The text below appears on a Web page of the University of Vermont.
The history of the Howe Scale Company begins with Frank M. Strong of Vergennes and Thomas Ross designing and patenting a ball bearing scale for the Sampson Scale Company of Vergennes. Prior to this invention, the sharp pivot on which the platform of the scale rests would become worn down with repeated use, thus causing the scale to lose accuracy over time. The ball-bearing design provided a shock absorber for the pivot to reduce stress on the scale and improve its accuracy. This was the first major scale improvement in America and the first major innovation by Strong and Ross, the second being the building in 1857 of a gigantic scale for weighing canal boats, a feat that experts said was impossible.
In Spring 1857 John Howe Jr. of Brandon took over Strong and Ross's patents and began to manufacture their designs under the name Howe Scale Company.
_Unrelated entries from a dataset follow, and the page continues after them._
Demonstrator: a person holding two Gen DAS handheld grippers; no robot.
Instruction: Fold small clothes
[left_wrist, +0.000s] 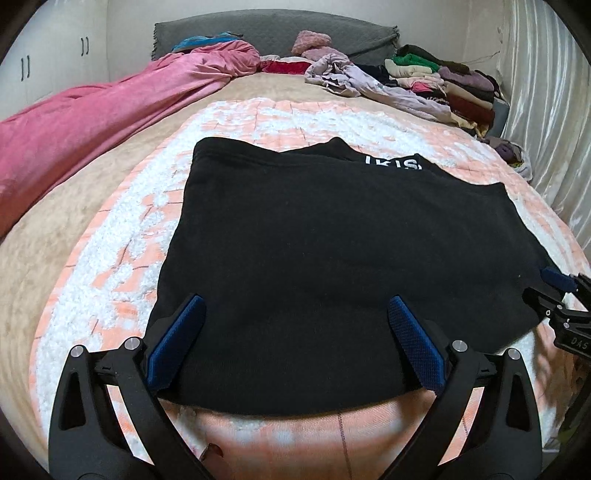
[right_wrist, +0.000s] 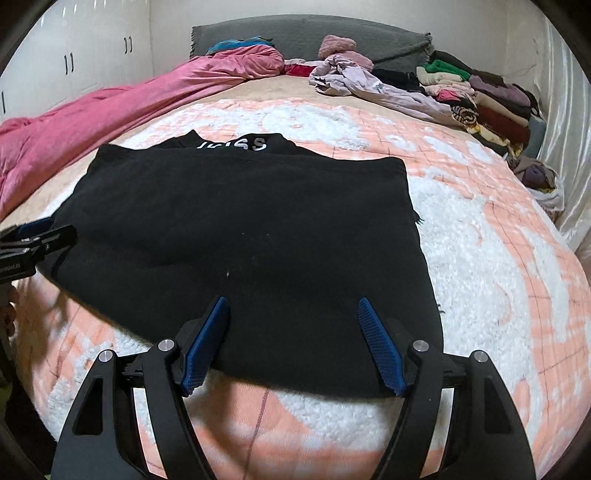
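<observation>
A black garment (left_wrist: 332, 258) with white lettering at its far edge lies flat, partly folded, on the orange-and-white blanket (left_wrist: 110, 280); it also shows in the right wrist view (right_wrist: 243, 236). My left gripper (left_wrist: 295, 314) is open, its blue pads hovering over the garment's near left edge. My right gripper (right_wrist: 291, 314) is open over the garment's near right edge. The right gripper also shows at the right edge of the left wrist view (left_wrist: 561, 291). The left gripper shows at the left edge of the right wrist view (right_wrist: 33, 236).
A pink duvet (left_wrist: 92, 122) lies along the bed's left side. A pile of folded and loose clothes (left_wrist: 436, 85) sits at the far right by the curtain (left_wrist: 546, 110). A grey headboard (left_wrist: 277, 29) is at the back. White wardrobes (right_wrist: 74, 62) stand to the left.
</observation>
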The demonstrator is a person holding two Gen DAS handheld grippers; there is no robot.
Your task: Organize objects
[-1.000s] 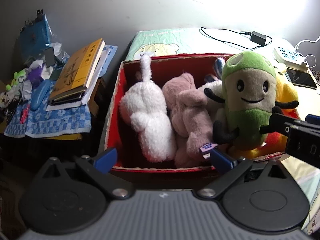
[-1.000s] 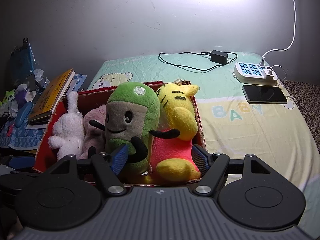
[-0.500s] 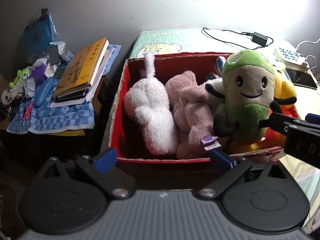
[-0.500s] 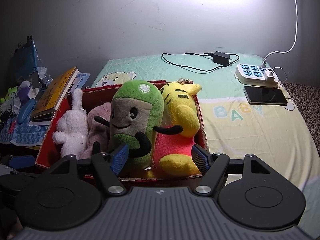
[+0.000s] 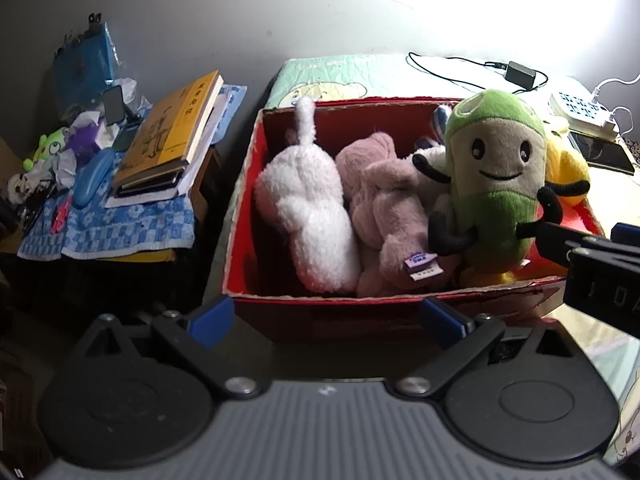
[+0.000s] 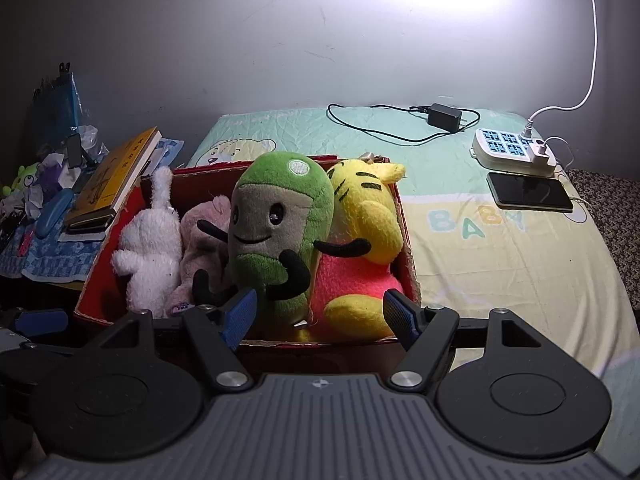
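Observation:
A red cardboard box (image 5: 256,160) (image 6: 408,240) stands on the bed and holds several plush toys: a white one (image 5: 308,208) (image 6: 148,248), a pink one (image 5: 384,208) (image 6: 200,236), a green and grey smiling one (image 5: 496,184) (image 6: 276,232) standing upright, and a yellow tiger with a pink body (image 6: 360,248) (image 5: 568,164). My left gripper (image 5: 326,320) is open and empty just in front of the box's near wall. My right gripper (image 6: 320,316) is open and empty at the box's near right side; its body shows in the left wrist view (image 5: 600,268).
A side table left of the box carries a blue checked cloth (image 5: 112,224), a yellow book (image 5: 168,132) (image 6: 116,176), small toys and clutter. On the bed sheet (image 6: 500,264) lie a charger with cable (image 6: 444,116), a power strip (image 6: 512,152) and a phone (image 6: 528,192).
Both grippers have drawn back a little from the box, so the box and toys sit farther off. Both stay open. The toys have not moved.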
The Howe Scale Company became world renowned, earning several awards at fairs and exhibitions, including the the gold, silver and bronze medals at the 1867 Paris Exhibition against competitors from all over the world.
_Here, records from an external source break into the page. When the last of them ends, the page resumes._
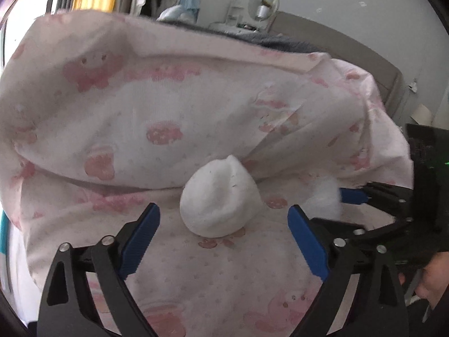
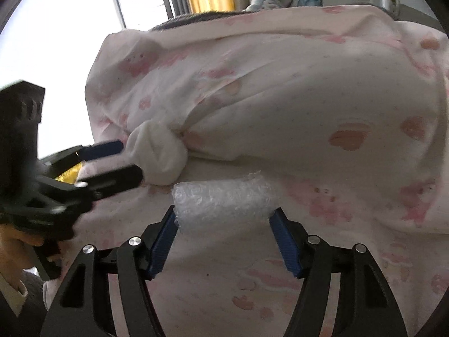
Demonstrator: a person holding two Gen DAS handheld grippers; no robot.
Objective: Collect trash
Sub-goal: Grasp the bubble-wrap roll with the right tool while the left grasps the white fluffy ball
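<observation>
Tissue wad (image 1: 220,196), crumpled and white, lies on the pink printed quilt (image 1: 134,106) just ahead of the left gripper (image 1: 223,219), whose jaws stand wide around its near end. Bubble wrap (image 2: 224,199) sits clamped between the right gripper (image 2: 223,214) jaws.

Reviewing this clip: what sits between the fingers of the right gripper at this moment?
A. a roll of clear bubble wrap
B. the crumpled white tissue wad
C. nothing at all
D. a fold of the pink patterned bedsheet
A. In the right wrist view the right gripper has both blue fingers against the ends of the roll of clear bubble wrap, while the crumpled white tissue wad lies apart, by the left gripper.
</observation>
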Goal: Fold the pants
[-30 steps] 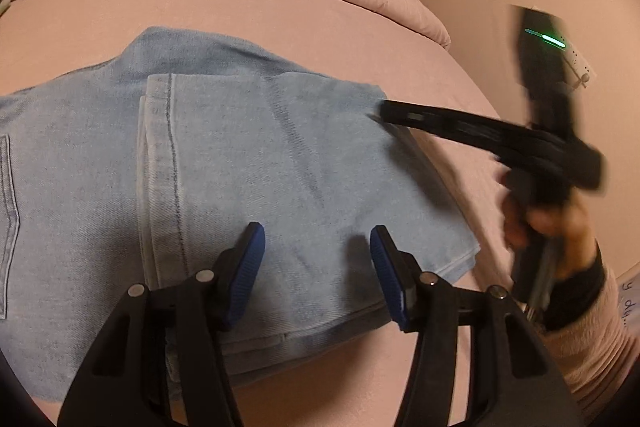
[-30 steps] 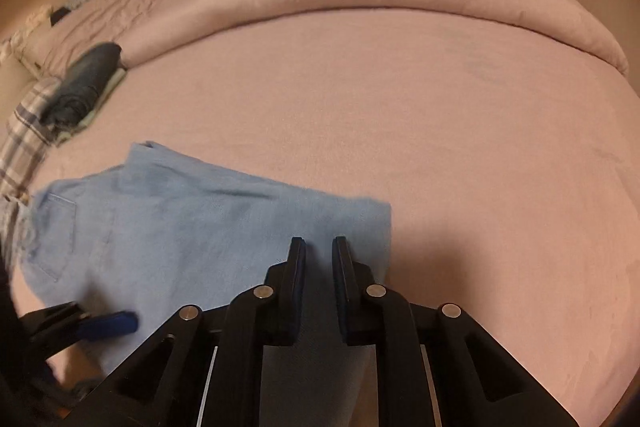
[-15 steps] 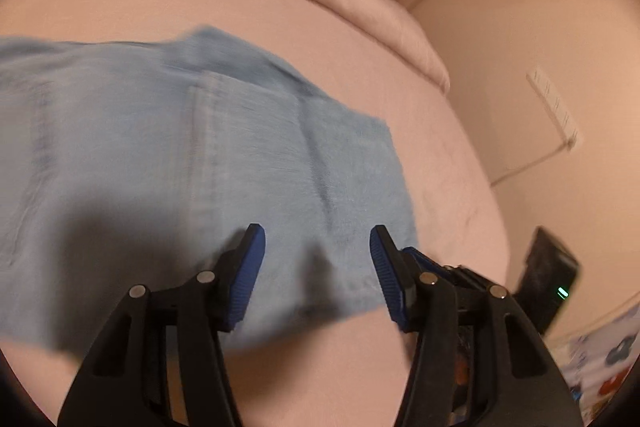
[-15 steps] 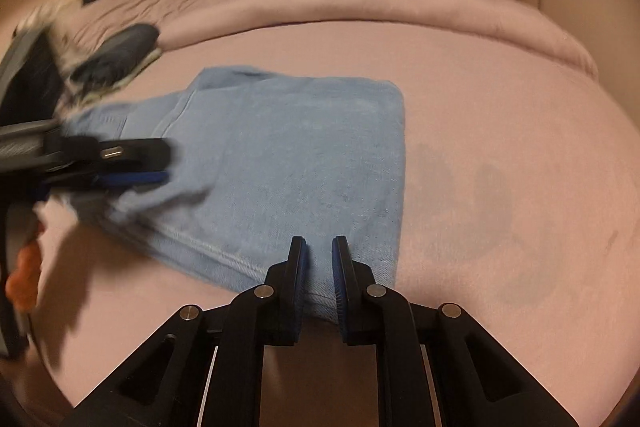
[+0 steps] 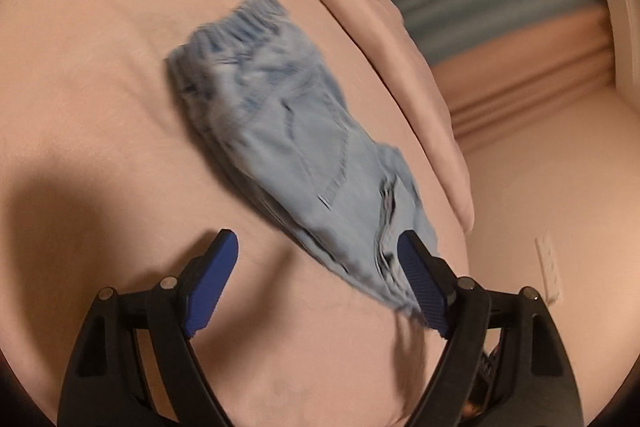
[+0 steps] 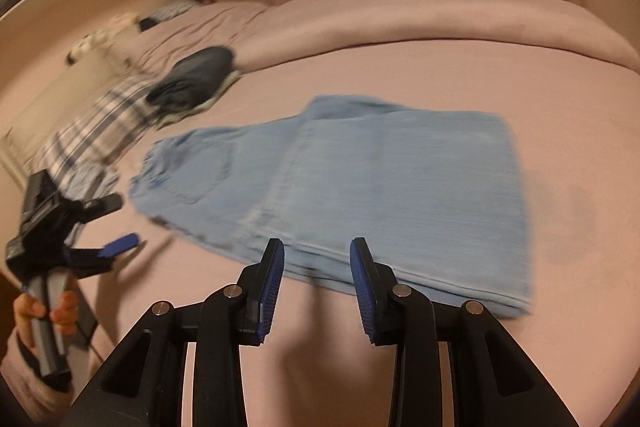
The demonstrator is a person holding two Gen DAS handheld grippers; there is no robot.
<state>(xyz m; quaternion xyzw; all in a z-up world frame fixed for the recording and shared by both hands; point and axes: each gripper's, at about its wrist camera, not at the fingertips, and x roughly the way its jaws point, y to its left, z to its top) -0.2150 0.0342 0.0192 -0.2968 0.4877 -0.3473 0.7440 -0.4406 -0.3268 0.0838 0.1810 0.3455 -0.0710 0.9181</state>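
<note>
Light blue denim pants (image 6: pixel 360 187) lie folded flat on the pink bed, legs doubled over, waistband at the left. In the left wrist view the pants (image 5: pixel 304 155) run away from me, elastic waistband at the far end. My left gripper (image 5: pixel 320 267) is open and empty, off the near end of the pants; its right finger overlaps the fabric edge. It also shows in the right wrist view (image 6: pixel 116 227), held by a hand at the left. My right gripper (image 6: pixel 316 259) is open and empty, just in front of the pants' near edge.
A rolled pink duvet (image 6: pixel 440 15) runs along the far side of the bed. A dark folded garment (image 6: pixel 196 75) lies on plaid cloth (image 6: pixel 92 127) at the left. Curtains hang behind. A wall with an outlet (image 5: pixel 548 267) is to the right.
My right gripper has opened from shut and backed off to the pants' near edge. My left gripper swung round to the pants' end, opened wider, and left the fabric.
</note>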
In 1873 the plant was moved to Rutland, with John A. Mead of Rutland becoming president in 1886, followed by Carl B. Hinsman and Frank G. Riehl. The Howe Scale Company went on to manufacture the weightograph, a device that produces weight readings on a ground glass screen that can be read in the dark from some distance away. It also produced the longest railroad track scale in the world, scales for weighing airplane propellers, and lightweight aluminum scales that were easily transportable on airplanes. It also began producing trucks and trailers for cargo, and those became an important part of the company's product line. The Howe Scale Company continued to be a leader in the manufacturing of high-accuracy weighing instruments into the twentieth century.